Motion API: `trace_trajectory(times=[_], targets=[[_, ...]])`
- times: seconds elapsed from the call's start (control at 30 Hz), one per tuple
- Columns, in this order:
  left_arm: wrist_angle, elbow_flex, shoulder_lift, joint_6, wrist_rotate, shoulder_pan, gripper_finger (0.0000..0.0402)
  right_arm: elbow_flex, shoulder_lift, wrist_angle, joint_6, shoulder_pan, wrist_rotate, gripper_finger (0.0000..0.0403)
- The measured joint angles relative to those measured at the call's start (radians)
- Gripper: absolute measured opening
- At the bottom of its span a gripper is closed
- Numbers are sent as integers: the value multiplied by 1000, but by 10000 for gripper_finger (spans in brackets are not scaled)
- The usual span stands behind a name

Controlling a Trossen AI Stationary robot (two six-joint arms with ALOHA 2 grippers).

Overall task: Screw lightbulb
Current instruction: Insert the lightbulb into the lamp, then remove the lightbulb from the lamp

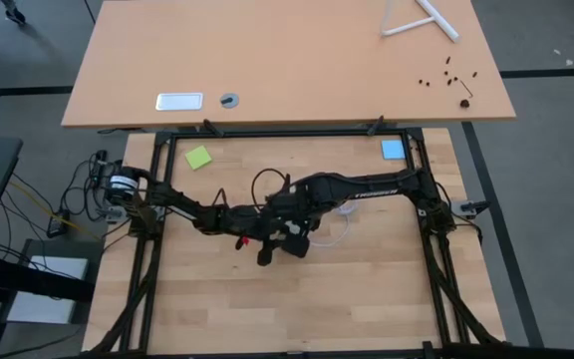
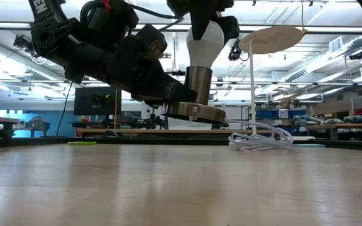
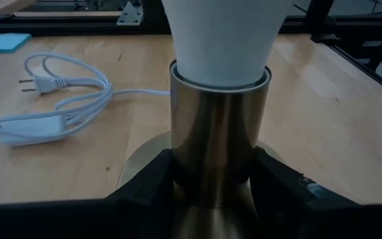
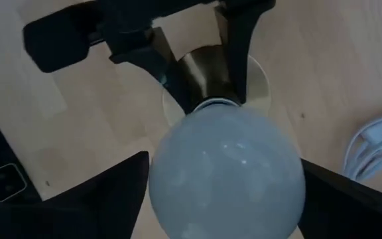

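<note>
So the left gripper (image 3: 211, 192) is pinching the brass-coloured metal socket tube (image 3: 219, 133) from both sides, one dark finger (image 3: 148, 192) on each flank, just above the round brass base plate (image 2: 193, 113). That whole fitting looks lifted a bit clear of the light wooden bench (image 2: 181, 182) in the low view, roughly mid-bench.

The right gripper (image 4: 224, 192) comes down from above with its fingers spread to either side of the white frosted pear-shaped glass lightbulb (image 4: 225, 169). I honestly can't tell if the pads are touching the glass or just standing off it.

The lightbulb is sitting upright in the socket tube, narrow end down inside it, fat end up toward the right wrist camera.

Handling-wise, my guess: it's light, rigid, thin glass, and that frosted skin is smooth enough to slip when you twist. I'd grab around the widest part of the dome with a gentle, even squeeze. Clamp hard and it cracks, go too soft and the fingers just spin on it.

Further out to the right, a coiled white power cord with plug (image 3: 52, 106) lies loose on the bench.
</note>
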Motion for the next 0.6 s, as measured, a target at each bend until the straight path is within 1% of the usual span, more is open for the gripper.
trace_trajectory(times=[0.13, 0.3, 0.37, 0.43, 0.53, 0.6], targets=[[4, 1, 0, 4, -1, 0, 159, 39, 0, -27, -19, -1, -4, 350], [43, 1, 42, 3, -16, 1, 159, 115, 0, -99, -21, -12, -5, 348], [62, 0, 76, -2, -6, 3, 159, 151, -1, -142, -21, -16, -5, 345], [92, 1, 104, -6, 11, 5, 159, 169, -8, -145, -27, -16, -5, 339], [122, 3, 127, -5, 13, 9, 159, 169, -33, -149, -47, -10, -7, 323], [119, 3, 129, -4, 14, 10, 159, 170, -48, -149, -56, 0, 18, 309]])
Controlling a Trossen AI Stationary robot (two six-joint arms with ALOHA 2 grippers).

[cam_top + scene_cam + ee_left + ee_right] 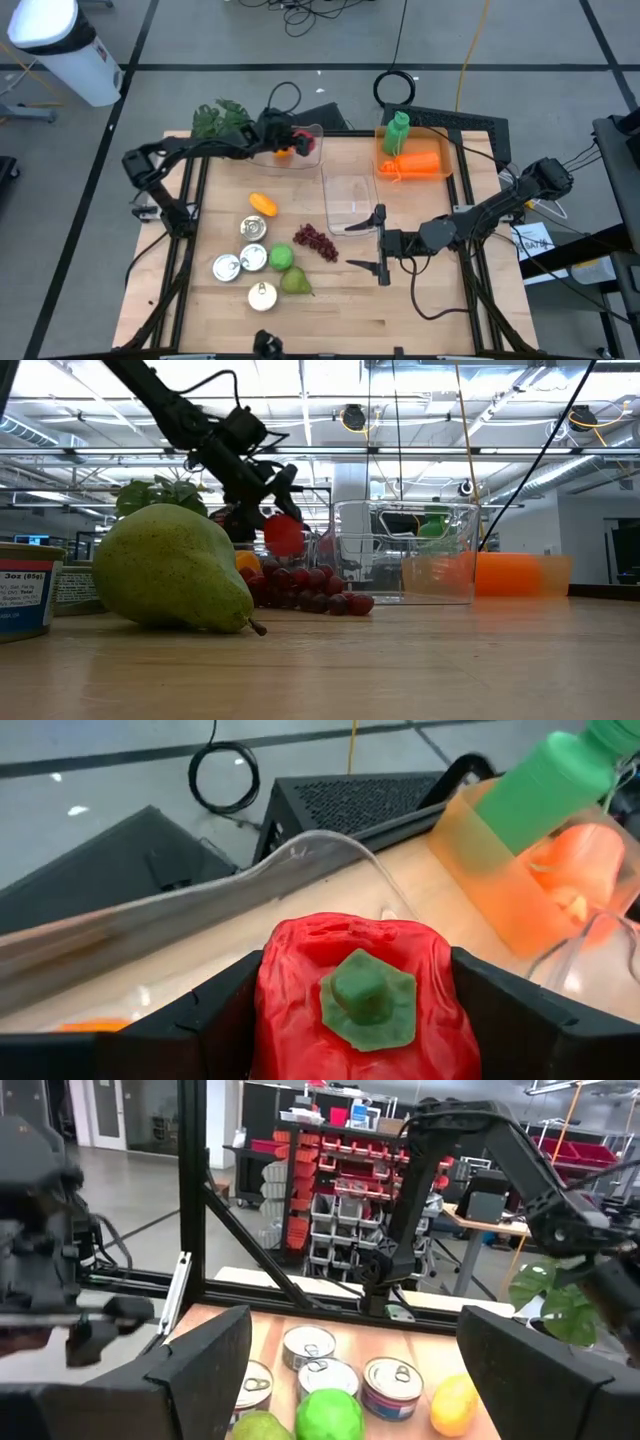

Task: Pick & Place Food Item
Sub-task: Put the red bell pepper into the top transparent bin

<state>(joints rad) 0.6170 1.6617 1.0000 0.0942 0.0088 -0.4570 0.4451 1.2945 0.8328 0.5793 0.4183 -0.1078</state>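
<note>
A red bell pepper [350,970] with a green stem [362,995] sits between the fingers of my left gripper [290,138], which is shut on it. It hangs over a clear container [300,155] at the table's far left. In the low view the pepper [284,535] hangs below the left gripper [262,488]. My right gripper [378,246] is open, near the table's middle right, beside an empty clear container [350,198]. It touches nothing. My left gripper pinches the red pepper by its two opposite sides [275,990], one dark finger [215,1020] on each. The stem end faces the wrist camera. The fingers come from the table's left, slanting down. The pepper is lifted clear of the table.
On the table's left half lie a yellow-orange fruit [262,203], grapes [315,241], a lime [282,257], a pear [295,283] and three cans [253,228]. An orange bin [418,163] with a green bottle [398,132] stands far right. Leafy greens [220,120] sit far left.
</note>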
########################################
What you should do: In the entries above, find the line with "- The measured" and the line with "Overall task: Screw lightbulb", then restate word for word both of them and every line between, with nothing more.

Solution to this exercise:
- The measured joint angles relative to those measured at the call's start (radians)
- Gripper: absolute measured opening
- At the bottom of its span a gripper is closed
- Numbers are sent as integers: the value multiplied by 1000, but by 10000 for gripper_finger (spans in brackets are not scaled)
- The usual span stands behind a name

Controlling a Trossen AI Stationary robot (two six-joint arms with ALOHA 2 grippers).

Overall task: Screw lightbulb

This concludes the response to the exercise.